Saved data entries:
_ _ _ _ _ _ _
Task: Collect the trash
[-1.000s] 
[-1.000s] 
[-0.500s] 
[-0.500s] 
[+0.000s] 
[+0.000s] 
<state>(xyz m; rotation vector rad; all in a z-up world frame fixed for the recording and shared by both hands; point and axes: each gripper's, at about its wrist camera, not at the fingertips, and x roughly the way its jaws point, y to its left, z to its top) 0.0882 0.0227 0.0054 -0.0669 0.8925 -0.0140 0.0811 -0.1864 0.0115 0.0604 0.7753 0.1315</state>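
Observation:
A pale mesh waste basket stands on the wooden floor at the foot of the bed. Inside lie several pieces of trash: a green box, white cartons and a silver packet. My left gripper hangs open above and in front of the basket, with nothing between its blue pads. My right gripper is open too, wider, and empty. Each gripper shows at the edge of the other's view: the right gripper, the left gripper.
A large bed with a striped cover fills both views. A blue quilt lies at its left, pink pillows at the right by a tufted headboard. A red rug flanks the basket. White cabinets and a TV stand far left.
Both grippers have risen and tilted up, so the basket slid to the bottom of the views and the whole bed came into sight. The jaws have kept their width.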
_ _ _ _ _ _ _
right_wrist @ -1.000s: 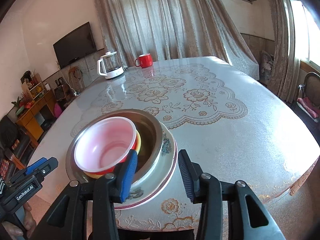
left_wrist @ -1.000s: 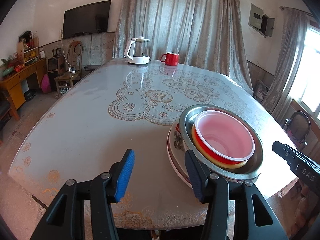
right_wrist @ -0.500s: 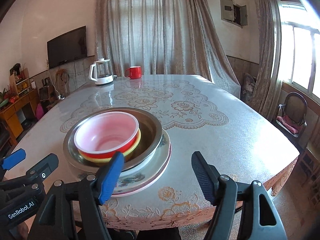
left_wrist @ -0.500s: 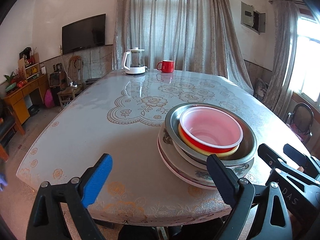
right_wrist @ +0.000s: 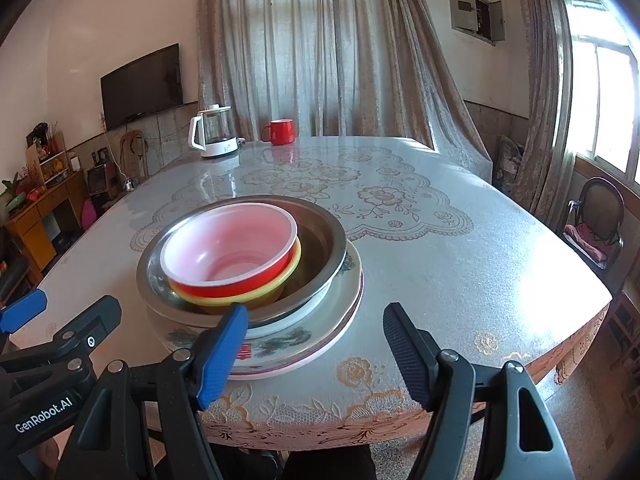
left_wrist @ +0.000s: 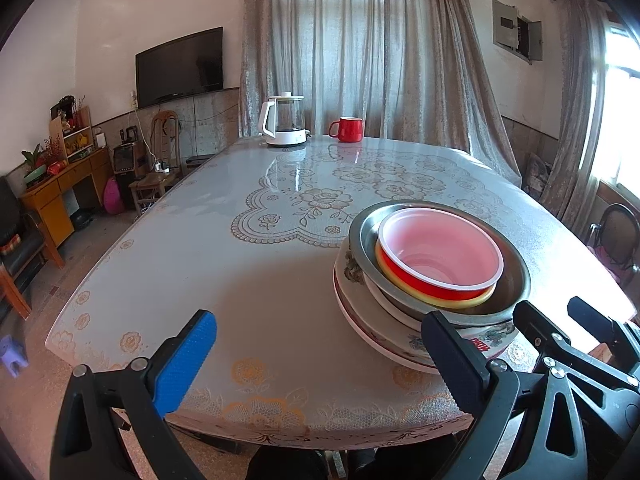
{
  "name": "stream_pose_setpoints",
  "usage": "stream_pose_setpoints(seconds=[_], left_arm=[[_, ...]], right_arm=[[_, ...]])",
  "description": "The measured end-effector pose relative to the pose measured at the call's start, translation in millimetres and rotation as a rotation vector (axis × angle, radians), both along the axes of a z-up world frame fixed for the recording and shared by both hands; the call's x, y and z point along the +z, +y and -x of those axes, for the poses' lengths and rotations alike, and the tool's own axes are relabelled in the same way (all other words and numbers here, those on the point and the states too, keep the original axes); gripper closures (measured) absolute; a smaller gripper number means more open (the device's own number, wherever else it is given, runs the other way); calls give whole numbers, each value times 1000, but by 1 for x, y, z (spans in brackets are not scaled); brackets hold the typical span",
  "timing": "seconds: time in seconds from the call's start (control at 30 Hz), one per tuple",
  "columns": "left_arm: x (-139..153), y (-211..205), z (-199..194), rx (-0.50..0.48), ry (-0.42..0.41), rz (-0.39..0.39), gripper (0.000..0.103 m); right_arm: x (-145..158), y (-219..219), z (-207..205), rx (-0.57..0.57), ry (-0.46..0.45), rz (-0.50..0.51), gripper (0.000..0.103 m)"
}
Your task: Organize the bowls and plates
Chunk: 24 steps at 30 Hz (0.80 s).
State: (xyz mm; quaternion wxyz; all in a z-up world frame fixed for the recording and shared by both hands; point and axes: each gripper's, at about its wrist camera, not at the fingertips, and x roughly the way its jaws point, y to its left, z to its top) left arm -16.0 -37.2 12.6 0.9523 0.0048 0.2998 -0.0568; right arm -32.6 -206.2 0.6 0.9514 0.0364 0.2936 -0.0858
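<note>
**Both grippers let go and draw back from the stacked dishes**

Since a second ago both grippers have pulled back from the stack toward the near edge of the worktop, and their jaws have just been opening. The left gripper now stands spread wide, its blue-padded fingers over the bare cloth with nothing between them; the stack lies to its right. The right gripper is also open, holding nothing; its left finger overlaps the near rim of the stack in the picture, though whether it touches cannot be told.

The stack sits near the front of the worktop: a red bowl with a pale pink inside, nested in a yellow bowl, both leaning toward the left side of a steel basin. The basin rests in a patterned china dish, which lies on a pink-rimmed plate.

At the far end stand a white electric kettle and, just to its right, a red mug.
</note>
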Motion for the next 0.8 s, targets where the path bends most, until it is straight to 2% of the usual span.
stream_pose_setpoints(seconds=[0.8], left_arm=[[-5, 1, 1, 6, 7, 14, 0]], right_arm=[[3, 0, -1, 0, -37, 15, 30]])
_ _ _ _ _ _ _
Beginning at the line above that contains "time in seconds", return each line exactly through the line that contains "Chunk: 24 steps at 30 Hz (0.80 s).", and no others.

  "timing": "seconds: time in seconds from the call's start (control at 30 Hz), one per tuple",
  "columns": "left_arm: x (-139..153), y (-211..205), z (-199..194), rx (-0.50..0.48), ry (-0.42..0.41), rz (-0.39..0.39), gripper (0.000..0.103 m); right_arm: x (-145..158), y (-219..219), z (-207..205), rx (-0.57..0.57), ry (-0.46..0.45), rz (-0.50..0.51), gripper (0.000..0.103 m)"
}
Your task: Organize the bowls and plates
Chunk: 24 steps at 30 Hz (0.80 s).

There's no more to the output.